Описав двор и начертив схему, Богушевич позвал старуху. Та вынесла ещё одну скамейку, перекрестилась и села, не отводя глаз от руки Богушевича, записывавшего её ответы. Ей за семьдесят, убитая Параска приходилась ей младшей невесткой. Про перстень сказала так:

— Ой, был, был перстенёк. Мой он был. Мне пани Софья подарила, когда я служила у неё горничной. Давно это было. Лет пятьдесят назад, а то и больше.

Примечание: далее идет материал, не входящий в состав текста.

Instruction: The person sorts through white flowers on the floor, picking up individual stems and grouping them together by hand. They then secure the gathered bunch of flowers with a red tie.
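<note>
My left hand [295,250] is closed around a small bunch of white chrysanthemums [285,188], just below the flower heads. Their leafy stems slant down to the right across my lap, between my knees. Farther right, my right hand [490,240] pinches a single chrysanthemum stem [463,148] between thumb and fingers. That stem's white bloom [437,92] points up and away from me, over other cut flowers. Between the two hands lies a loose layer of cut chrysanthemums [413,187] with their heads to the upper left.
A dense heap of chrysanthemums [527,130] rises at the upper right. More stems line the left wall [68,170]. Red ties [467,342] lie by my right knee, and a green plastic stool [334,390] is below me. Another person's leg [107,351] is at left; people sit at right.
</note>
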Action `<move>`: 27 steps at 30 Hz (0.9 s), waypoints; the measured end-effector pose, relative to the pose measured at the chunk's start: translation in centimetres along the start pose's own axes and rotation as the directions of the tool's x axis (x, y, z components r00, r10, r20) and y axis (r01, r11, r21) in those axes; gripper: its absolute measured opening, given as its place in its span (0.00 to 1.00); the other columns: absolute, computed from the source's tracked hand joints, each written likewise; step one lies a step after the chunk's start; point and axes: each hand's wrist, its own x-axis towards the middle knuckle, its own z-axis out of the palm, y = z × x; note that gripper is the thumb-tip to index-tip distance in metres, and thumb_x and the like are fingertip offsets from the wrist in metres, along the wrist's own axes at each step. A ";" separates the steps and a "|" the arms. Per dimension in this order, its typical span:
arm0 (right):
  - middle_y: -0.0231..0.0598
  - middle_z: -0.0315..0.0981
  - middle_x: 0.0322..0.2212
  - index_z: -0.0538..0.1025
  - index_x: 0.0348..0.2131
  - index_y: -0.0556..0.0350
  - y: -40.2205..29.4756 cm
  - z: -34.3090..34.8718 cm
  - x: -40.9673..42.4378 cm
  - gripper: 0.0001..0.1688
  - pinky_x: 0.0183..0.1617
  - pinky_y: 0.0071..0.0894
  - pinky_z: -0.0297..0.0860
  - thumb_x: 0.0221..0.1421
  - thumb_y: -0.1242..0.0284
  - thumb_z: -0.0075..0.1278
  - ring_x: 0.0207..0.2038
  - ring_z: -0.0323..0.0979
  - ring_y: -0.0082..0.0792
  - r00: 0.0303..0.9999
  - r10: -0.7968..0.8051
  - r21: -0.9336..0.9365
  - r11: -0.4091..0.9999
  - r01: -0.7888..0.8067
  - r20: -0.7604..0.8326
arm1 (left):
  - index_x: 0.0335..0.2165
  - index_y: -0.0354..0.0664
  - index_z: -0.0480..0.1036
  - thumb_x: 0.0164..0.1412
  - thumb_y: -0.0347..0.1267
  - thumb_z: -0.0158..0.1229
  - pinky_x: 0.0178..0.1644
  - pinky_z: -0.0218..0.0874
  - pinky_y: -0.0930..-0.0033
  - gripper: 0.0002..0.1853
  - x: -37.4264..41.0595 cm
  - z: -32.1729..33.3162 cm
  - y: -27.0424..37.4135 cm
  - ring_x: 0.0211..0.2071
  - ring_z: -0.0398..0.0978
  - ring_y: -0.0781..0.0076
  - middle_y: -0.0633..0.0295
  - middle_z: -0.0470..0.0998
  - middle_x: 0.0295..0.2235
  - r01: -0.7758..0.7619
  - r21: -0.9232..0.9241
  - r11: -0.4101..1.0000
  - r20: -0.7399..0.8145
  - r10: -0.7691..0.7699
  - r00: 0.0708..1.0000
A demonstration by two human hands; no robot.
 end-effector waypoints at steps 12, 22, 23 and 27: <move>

Дюже дорогой перстень.

— А сколько он мог стоить? — спросил Богушевич.

— Не знаю, а дорогой, — закивала головой старуха, и на её лице, сморщенном, жёлтом, словно у мумии, задрожал острый подбородок. — Дюже дорогой. Уж больно красивый был. Пани Софья сняла его со своей руки и мне надела. А ей этот перстень кучер подарил.

— Кучер? Это фамилия пана?

— Нет, тот кучер, что пани возил. Он купил его пани в подарок у татарина-крымчака. Сами увидите, какой красивый и дорогой тот перстень. За него пять коров и то мало.

Носик хмыкнул — он тоже знал настоящую цену перстня, а Богушевич только вздохнул, но не сказал, сколько он стоит на самом деле.